Using the listing below, set down exactly the lines starting at the line that contains "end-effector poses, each" and ending at the line that contains "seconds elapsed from", both included, and no others.

> [Data section]:
________________________________________

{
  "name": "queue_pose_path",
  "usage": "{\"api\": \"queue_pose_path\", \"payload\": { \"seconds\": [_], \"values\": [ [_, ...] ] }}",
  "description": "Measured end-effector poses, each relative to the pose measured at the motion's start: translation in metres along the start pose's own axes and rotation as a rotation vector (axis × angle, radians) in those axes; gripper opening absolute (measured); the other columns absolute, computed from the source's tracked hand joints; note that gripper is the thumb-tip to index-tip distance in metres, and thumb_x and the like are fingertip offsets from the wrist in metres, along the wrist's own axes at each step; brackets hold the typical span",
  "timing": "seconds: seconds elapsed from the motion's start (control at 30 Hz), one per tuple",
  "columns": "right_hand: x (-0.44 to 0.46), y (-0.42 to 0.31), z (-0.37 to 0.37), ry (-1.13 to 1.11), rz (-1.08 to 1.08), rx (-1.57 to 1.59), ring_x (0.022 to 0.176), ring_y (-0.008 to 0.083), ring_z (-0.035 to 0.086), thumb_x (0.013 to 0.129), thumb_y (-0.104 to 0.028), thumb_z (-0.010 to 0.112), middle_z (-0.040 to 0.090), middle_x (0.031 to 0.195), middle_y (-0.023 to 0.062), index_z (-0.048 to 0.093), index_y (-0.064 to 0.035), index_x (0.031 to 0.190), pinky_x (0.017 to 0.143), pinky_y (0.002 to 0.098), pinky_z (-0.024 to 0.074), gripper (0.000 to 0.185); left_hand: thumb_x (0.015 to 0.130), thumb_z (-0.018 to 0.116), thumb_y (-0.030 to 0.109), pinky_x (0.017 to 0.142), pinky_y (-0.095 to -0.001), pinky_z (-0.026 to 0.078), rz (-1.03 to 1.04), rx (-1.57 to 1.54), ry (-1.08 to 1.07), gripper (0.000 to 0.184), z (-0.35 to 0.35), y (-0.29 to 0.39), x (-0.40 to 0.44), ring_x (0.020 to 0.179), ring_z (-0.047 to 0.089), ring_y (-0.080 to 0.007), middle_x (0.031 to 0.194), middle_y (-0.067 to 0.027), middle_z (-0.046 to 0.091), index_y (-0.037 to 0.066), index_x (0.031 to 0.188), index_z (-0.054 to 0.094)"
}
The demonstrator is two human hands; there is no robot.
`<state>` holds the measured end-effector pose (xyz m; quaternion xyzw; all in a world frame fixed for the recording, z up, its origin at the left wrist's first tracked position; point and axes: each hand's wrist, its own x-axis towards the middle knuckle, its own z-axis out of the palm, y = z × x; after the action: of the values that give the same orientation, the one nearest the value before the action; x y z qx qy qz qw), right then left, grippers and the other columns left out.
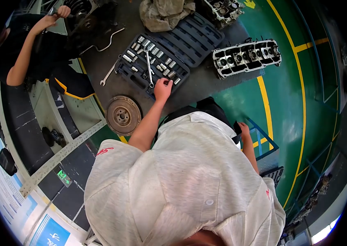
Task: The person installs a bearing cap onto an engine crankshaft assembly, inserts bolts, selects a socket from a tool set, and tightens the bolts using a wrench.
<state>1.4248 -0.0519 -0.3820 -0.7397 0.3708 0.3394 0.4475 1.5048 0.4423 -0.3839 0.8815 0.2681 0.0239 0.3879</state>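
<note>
The black plastic tool case (181, 67) lies open on the dark worktop (198, 80), its ribbed lid (206, 35) folded out to the far right. Many short silver metal sockets (156, 51) lie within the case, some in rows and others apparently askew. A long silver combination wrench (149, 65) rests across them, and a second silver wrench (108, 76) lies outside, beside the case's left edge. So much of the set sits inside, while at least one wrench is out; whether every piece is present cannot be told.

The left hand (164, 89) is at the case's near edge, fingers curled narrowly by the nearest sockets; whether they grip one is hidden. The right hand (244, 128) is low, well to the right of the case, partly closed beside dark fabric; its hold cannot be told.

Around the case are a round rusty-brown metal disc (120, 116) at the near left, a crumpled tan cloth (161, 15) beyond, and a long silver engine casting (246, 58) to the right. A co-worker (26, 45) stands at the far left.
</note>
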Motion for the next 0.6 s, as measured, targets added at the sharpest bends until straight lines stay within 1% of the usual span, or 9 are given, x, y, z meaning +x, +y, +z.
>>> {"api": "queue_pose_path", "payload": {
  "seconds": [0.17, 0.2, 0.23, 0.27, 0.3, 0.43, 0.47, 0.53, 0.6],
  "values": [
    [0.009, 0.002, -0.002, -0.036, -0.067, 0.037, 0.06, 0.0151, 0.052, 0.084, -0.032, 0.067, 0.057, 0.068, 0.0035, 0.069, -0.0045, 0.09, 0.05, 0.032, 0.0408, 0.029, 0.082, 0.067, 0.026, 0.071, -0.0416, 0.05, -0.087, -0.017, 0.043, 0.019, -0.006, -0.028, 0.02, 0.08, 0.064, -0.0314, 0.083, -0.011, 0.065, 0.007, 0.085, 0.065],
    [0.019, 0.017, -0.008, -0.028, -0.342, -0.25, 0.07, 0.0232, 0.061, 0.078, -0.026, 0.07, 0.063, 0.078, 0.0085, 0.068, -0.0057, 0.098, 0.06, 0.037, 0.049, 0.029, 0.082, 0.066, 0.025, 0.071, -0.0423, 0.051, -0.083, -0.009, 0.027, 0.017, -0.004, -0.033, 0.024, 0.08, 0.064, -0.032, 0.084, -0.0114, 0.066, 0.008, 0.085, 0.066],
    [0.063, 0.063, -0.019, 0.089, -0.975, -0.911, 0.091, 0.034, 0.064, 0.07, -0.019, 0.071, 0.066, 0.098, 0.0147, 0.064, -0.008, 0.111, 0.079, 0.0432, 0.0522, 0.043, 0.081, 0.065, 0.026, 0.072, -0.0427, 0.051, -0.114, 0.006, 0.014, 0.017, -0.005, -0.031, 0.027, 0.081, 0.065, -0.0327, 0.084, -0.0119, 0.066, 0.009, 0.085, 0.067],
    [0.049, 0.043, -0.017, -0.011, -0.766, -0.955, 0.106, 0.0397, 0.059, 0.064, -0.013, 0.069, 0.063, 0.113, 0.0188, 0.06, -0.0093, 0.118, 0.092, 0.0471, 0.0489, 0.054, 0.081, 0.064, 0.026, 0.072, -0.0432, 0.051, -0.143, 0.02, 0.001, 0.017, -0.004, -0.031, 0.029, 0.082, 0.065, -0.0333, 0.084, -0.0124, 0.067, 0.01, 0.085, 0.067],
    [0.091, 0.078, -0.01, -0.04, -0.727, -1.175, 0.106, 0.0388, 0.059, 0.066, -0.012, 0.068, 0.063, 0.111, 0.0202, 0.06, -0.0064, 0.113, 0.092, 0.0469, 0.0489, 0.048, 0.081, 0.064, 0.026, 0.073, -0.0434, 0.051, -0.149, 0.017, 0.009, 0.017, -0.002, -0.032, 0.031, 0.082, 0.065, -0.0335, 0.084, -0.0126, 0.067, 0.011, 0.085, 0.068],
    [0.15, 0.094, 0.001, -0.042, -0.874, -1.121, 0.102, 0.0391, 0.062, 0.075, -0.008, 0.054, 0.064, 0.107, 0.0228, 0.065, -0.0028, 0.1, 0.09, 0.044, 0.0512, 0.028, 0.08, 0.064, 0.025, 0.074, -0.0431, 0.052, -0.156, 0.035, -0.002, 0.015, -0.003, -0.029, 0.028, 0.084, 0.065, -0.033, 0.086, -0.0113, 0.066, 0.012, 0.086, 0.067],
    [0.049, -0.005, -0.003, -0.052, -0.754, -0.953, 0.104, 0.038, 0.061, 0.079, -0.009, 0.053, 0.064, 0.112, 0.0208, 0.065, -0.0037, 0.108, 0.091, 0.0414, 0.051, 0.032, 0.08, 0.064, 0.025, 0.074, -0.043, 0.052, -0.148, 0.058, -0.007, 0.015, -0.005, -0.027, 0.023, 0.085, 0.064, -0.0327, 0.088, -0.0108, 0.065, 0.012, 0.087, 0.066],
    [0.113, 0.018, -0.003, -0.219, -0.621, -0.877, 0.108, 0.0332, 0.062, 0.087, -0.016, 0.053, 0.063, 0.12, 0.0159, 0.064, -0.0068, 0.117, 0.092, 0.0375, 0.0505, 0.033, 0.08, 0.064, 0.023, 0.075, -0.0425, 0.051, -0.132, 0.084, -0.026, 0.016, -0.014, -0.016, 0.014, 0.089, 0.063, -0.0321, 0.091, -0.0099, 0.064, 0.011, 0.09, 0.064],
    [0.052, -0.065, 0.002, -0.229, -0.375, -0.697, 0.092, 0.0296, 0.067, 0.091, -0.026, 0.055, 0.07, 0.103, 0.0163, 0.067, -0.006, 0.114, 0.081, 0.0366, 0.0531, 0.033, 0.08, 0.063, 0.022, 0.076, -0.0423, 0.051, -0.09, 0.047, 0.008, 0.018, -0.012, -0.017, 0.003, 0.09, 0.063, -0.0317, 0.095, -0.0095, 0.063, 0.01, 0.094, 0.063]
  ]
}}
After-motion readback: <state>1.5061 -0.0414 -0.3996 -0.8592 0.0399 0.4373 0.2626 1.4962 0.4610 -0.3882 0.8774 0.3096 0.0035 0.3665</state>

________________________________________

> [Answer to this task]:
  "description": "Measured end-effector poses, each relative to the pose measured at the motion's start: translation in metres along the start pose's own axes and rotation as a rotation vector (axis × angle, radians) in those axes; gripper opening absolute (measured); the other columns absolute, computed from the source's tracked hand joints; note that gripper is the thumb-tip to index-tip distance in metres, and thumb_x and the like are fingertip offsets from the wrist in metres, along the wrist's own axes at each step; brackets hold the typical span",
  "timing": "seconds: seconds elapsed from the motion's start (control at 30 Hz), one per tuple",

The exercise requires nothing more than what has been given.